Je me souviens de Giscard faisant sa campagne cantonale dans les boutiques de la petite ville. Je capte avec mon micro une conversation saugrenue entre VGE et une coiffeuse. « Si je comprends bien, madame, vous êtes en train de faire une mise en plis ? », s’enquiert Giscard avec la suavité de sa diction légèrement chuintante. « Non pas une mise en plis, monsieur le Président, c’est une mini-vague », répond le coiffeuse. « Ah, une mini-vague, comme c’est intéressant ! », s’exclame VGE. Cet échange cocasse a nourri un de mes reportages mais il fallait quand même que je rencontre le grand homme.
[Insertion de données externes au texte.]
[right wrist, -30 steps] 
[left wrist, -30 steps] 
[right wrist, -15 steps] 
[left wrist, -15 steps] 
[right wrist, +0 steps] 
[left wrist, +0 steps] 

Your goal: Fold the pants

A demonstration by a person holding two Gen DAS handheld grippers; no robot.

Il est d’accord pour me recevoir mais « sans microphone ni stylographe », précise-t-il. Ça risque de me compliquer la tâche mais j’accepte le rendez-vous à 14 heures, dans le bureau du maire de Chamalières. Je suis là à l’heure dite. Giscard aussi. Nous sommes tous les deux. Aucun témoin, aucun collaborateur.
J’ai Giscard pour moi tout seul. La conversation est assez animée. C’est surtout lui qui parle. J’essaie de l’interroger sur l’élection de 1981. Il élude toutes les questions sur ce sujet. J’ai l’impression d’avoir en face de moi un homme d’une intelligence exceptionnelle, une intelligence froide et presque chirurgicale. Je sors de cet entretien très impressionné mais je ne peux pas en faire grand chose journalistiquement. Je considère néanmoins que c’est un de ces moments privilégiés offerts parfois par cette profession.
Le dimanche soir, VGE gagne la cantonale dès le 1er tour avec un score éclatant de 72%. Je suis dans la salle des fêtes où l’on célèbre sa victoire. Giscard m’aperçoit et voit mon micro Europe 1. Je tente d’interviewer le nouveau conseiller général. Il refuse. Il ne fera sa rentrée médiatique qu’à l’automne suivant en participant en septembre 1982 à l’émission télévisée « L’Heure de Vérité ».